By infer_instance for Algebra.QuasiFiniteAt R p.

theorem Algebra.WeaklyQuasiFiniteAt.finite_locoalization {S : Type u_2} [CommRing S] (q : Ideal S) [q.IsPrime] {K : Type u_4} [Field K] [Algebra K S] [WeaklyQuasiFiniteAt K q] : Module.Finite K (Localization.AtPrime q)

By infer_instance for Algebra.QuasiFiniteAt R p.

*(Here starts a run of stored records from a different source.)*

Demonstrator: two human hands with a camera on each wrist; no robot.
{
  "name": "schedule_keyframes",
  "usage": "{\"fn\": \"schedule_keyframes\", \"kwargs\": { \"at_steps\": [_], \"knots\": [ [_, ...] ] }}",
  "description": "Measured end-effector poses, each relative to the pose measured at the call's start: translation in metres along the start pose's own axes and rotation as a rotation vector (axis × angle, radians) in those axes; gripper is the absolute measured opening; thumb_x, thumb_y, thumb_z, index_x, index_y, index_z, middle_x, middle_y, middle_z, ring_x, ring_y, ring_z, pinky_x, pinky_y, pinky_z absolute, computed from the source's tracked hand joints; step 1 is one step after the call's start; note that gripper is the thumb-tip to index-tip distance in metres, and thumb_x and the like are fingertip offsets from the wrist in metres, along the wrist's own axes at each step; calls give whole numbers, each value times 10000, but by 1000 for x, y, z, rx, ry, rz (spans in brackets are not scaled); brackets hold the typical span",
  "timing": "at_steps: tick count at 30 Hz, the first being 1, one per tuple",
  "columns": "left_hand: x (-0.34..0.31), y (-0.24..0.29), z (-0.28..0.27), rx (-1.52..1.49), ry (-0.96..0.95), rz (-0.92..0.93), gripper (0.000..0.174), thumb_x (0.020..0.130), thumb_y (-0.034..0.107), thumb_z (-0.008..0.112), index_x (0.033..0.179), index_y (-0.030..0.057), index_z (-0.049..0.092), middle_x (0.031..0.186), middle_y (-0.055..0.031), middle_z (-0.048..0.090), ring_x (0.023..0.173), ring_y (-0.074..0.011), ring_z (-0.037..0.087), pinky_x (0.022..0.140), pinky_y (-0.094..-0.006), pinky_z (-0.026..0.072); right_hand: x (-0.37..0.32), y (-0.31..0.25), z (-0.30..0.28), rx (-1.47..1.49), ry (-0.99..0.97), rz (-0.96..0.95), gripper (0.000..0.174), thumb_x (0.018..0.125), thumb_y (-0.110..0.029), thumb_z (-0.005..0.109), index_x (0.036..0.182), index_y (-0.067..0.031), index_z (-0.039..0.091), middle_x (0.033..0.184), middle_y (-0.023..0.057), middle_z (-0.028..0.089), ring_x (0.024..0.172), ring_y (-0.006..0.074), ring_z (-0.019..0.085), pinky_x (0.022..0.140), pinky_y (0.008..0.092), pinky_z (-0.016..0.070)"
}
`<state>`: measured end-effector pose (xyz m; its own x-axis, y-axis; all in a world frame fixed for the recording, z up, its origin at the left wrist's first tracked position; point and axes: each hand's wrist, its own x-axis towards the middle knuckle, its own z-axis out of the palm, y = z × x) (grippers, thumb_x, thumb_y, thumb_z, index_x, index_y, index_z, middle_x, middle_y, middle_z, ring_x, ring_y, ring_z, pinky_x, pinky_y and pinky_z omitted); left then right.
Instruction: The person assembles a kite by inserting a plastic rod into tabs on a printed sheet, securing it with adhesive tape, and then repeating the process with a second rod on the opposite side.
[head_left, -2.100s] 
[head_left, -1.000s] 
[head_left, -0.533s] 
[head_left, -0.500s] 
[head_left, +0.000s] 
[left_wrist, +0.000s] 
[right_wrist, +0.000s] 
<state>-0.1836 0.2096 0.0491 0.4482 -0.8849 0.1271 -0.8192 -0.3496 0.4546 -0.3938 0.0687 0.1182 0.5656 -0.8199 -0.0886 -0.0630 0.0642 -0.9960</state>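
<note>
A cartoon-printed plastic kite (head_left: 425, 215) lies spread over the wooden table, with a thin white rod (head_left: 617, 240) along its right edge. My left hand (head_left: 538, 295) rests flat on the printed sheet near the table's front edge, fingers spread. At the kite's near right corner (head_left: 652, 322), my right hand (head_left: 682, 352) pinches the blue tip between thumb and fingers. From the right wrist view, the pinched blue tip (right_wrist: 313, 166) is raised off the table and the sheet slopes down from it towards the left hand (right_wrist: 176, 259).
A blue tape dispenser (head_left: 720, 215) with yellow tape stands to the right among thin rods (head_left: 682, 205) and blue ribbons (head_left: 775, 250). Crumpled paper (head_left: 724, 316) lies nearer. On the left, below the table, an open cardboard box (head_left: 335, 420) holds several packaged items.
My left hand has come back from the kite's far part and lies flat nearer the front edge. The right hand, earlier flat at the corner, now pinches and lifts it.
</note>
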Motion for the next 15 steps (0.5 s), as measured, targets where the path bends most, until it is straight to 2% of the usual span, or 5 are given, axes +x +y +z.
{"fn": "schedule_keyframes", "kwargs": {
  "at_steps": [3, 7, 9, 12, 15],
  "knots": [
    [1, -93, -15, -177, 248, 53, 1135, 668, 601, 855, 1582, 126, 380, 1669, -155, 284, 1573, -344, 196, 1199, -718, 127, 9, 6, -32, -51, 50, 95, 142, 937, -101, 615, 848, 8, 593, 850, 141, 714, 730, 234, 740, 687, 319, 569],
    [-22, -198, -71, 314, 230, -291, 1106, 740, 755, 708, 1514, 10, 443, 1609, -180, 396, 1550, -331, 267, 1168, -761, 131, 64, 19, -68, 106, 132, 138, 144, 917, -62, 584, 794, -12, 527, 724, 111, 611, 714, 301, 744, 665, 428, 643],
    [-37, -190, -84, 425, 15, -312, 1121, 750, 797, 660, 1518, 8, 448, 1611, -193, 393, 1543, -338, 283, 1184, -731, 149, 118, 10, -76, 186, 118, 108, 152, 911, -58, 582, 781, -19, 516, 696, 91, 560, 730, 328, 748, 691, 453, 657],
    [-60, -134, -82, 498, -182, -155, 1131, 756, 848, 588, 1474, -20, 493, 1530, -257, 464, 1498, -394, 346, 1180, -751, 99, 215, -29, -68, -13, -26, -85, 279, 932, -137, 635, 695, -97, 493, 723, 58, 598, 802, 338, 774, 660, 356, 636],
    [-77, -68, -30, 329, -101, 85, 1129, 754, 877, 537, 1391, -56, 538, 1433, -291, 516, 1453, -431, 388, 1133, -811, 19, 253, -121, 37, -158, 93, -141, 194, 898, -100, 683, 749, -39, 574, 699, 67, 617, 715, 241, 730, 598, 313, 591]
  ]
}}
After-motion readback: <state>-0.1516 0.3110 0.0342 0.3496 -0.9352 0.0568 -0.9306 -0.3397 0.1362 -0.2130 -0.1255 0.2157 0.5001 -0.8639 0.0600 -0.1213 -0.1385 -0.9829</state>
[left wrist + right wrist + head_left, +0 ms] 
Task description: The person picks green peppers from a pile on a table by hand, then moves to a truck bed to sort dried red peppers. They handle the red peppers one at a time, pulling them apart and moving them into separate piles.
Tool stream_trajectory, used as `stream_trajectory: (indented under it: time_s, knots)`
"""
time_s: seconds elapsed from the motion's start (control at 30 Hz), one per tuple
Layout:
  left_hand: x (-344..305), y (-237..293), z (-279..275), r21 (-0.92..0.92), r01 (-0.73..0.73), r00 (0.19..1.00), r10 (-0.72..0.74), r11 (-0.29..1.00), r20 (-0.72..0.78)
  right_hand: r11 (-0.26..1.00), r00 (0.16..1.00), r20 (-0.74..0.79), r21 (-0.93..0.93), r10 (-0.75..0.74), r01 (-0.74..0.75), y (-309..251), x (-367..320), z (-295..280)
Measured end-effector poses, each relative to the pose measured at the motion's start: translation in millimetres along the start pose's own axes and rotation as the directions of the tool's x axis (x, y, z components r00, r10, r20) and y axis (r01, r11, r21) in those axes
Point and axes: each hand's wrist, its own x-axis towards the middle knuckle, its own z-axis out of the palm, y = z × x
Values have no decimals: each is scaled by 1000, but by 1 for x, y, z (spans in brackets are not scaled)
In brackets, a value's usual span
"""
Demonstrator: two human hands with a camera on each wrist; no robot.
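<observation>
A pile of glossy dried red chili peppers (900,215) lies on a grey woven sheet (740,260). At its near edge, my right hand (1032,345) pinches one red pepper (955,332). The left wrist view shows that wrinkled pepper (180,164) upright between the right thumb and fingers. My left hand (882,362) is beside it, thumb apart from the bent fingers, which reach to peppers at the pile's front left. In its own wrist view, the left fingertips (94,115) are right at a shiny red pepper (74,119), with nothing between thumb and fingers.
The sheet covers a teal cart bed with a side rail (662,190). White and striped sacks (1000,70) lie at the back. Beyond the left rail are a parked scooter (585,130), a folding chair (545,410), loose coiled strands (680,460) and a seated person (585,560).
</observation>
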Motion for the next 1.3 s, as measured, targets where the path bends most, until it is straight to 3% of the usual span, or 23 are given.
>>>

theorem Algebra.WeaklyQuasiFiniteAt.eq_of_le_of_under_eq {R : Type u_1} {S : Type u_2} [CommRing R] [CommRing S] [Algebra R S] {P Q : Ideal S} [P.IsPrime] [Q.IsPrime] (h₁ : P ≤ Q) (h₂ : Ideal.under R P = Ideal.under R Q) [WeaklyQuasiFiniteAt R Q] : P = Q

Use Algebra.QuasiFiniteAt.eq_of_le_of_under_eq instead for Algebra.QuasiFiniteAt R p.

theorem Algebra.WeaklyQuasiFiniteAt.baseChange {R : Type u_1} {S : Type u_2} [CommRing R] [CommRing S] [Algebra R S] (p : Ideal S) [p.IsPrime] [WeaklyQuasiFiniteAt R p] {A : Type u_4} [CommRing A] [Algebra R A] (q : Ideal (TensorProduct R A S)) [q.IsPrime] (hq : p = Ideal.comap TensorProduct.includeRight.toRingHom q) : WeaklyQuasiFiniteAt A q

Use Algebra.QuasiFiniteAt.baseChange instead for Algebra.QuasiFiniteAt R p.

theorem Algebra.WeaklyQuasiFiniteAt.of_restrictScalars (R : Type u_1) (S : Type u_2) {T : Type u_3} [CommRing R] [CommRing S] [Algebra R S] [CommRing T] [Algebra R T] [Algebra S T] [IsScalarTower R S T] (q : Ideal T) [q.IsPrime] [WeaklyQuasiFiniteAt R q] : WeaklyQuasiFiniteAt S q

Use Algebra.QuasiFinite.of_restrictScalars instead for Algebra.QuasiFiniteAt R p.